## INFORMATION SHOWN

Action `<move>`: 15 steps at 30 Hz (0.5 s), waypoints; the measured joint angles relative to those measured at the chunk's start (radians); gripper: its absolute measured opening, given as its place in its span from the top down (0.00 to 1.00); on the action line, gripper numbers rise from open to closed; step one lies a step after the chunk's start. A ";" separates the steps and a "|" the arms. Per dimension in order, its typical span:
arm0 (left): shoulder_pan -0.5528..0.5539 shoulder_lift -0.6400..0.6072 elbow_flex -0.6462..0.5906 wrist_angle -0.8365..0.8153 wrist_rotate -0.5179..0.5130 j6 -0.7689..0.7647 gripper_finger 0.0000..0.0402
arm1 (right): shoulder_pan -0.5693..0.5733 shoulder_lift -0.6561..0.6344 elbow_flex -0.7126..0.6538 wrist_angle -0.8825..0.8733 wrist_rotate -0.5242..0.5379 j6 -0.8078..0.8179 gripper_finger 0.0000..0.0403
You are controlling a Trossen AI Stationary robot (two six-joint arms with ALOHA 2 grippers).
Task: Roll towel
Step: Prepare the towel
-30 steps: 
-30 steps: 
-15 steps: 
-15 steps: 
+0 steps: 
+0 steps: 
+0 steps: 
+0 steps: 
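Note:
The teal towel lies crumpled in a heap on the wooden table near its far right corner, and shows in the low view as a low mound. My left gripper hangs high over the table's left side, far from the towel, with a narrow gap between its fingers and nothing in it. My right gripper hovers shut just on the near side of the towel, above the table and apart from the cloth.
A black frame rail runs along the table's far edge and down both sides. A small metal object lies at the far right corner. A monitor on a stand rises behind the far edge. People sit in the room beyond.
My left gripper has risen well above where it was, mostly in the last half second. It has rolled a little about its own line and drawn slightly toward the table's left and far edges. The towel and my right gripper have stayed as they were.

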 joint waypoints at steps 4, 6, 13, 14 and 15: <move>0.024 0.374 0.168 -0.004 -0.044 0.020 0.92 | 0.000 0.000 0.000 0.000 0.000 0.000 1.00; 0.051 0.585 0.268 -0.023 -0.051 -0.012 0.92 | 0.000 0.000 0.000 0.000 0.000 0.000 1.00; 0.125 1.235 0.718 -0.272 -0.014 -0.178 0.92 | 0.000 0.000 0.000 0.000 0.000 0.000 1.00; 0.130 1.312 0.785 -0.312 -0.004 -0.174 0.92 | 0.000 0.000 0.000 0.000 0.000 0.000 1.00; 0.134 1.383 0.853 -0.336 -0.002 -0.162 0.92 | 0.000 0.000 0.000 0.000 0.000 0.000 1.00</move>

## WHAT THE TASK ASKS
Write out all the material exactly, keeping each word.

## RESPONSE AREA
Action `<move>`: 15 steps at 30 Hz (0.5 s), waypoints; the measured joint angles relative to those measured at the chunk's start (radians); gripper: its absolute measured opening, given as its place in its span from the top down (0.00 to 1.00); on the action line, gripper numbers rise from open to closed; step one lies a step after the chunk's start. A ";" separates the steps and a "|" the arms. Per dimension in order, its typical span:
arm0 (left): shoulder_pan -0.5528..0.5539 shoulder_lift -0.6400..0.6072 elbow_flex -0.6462..0.5906 wrist_angle -0.8365..0.8153 wrist_rotate -0.5179..0.5130 j6 -0.7689..0.7647 gripper_finger 0.0000..0.0402
arm1 (right): shoulder_pan -0.5693..0.5733 shoulder_lift -0.6561..0.6344 elbow_flex -0.7126..0.6538 wrist_angle -0.8825..0.8733 wrist_rotate -0.5242..0.5379 j6 -0.8078..0.8179 gripper_finger 0.0000..0.0403
You are controlling a Trossen AI Stationary robot (two six-joint arms with ALOHA 2 grippers).
Task: Roll towel
Step: Prepare the towel
-30 steps: 
-30 steps: 
-15 steps: 
-15 steps: 
+0 steps: 
+0 steps: 
+0 steps: 
+0 steps: 
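Note:
The teal towel lies crumpled in a heap on the wooden table near its far right corner, and shows in the low view as a low mound. My left gripper hangs high over the table's left side, far from the towel, with a narrow gap between its fingers and nothing in it. My right gripper hovers shut just on the near side of the towel, above the table and apart from the cloth.
A black frame rail runs along the table's far edge and down both sides. A small metal object lies at the far right corner. A monitor on a stand rises behind the far edge. People sit in the room beyond.
My left gripper has risen well above where it was, mostly in the last half second. It has rolled a little about its own line and drawn slightly toward the table's left and far edges. The towel and my right gripper have stayed as they were.
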
 joint waypoints at steps 4, 6, 13, 14 and 15: <move>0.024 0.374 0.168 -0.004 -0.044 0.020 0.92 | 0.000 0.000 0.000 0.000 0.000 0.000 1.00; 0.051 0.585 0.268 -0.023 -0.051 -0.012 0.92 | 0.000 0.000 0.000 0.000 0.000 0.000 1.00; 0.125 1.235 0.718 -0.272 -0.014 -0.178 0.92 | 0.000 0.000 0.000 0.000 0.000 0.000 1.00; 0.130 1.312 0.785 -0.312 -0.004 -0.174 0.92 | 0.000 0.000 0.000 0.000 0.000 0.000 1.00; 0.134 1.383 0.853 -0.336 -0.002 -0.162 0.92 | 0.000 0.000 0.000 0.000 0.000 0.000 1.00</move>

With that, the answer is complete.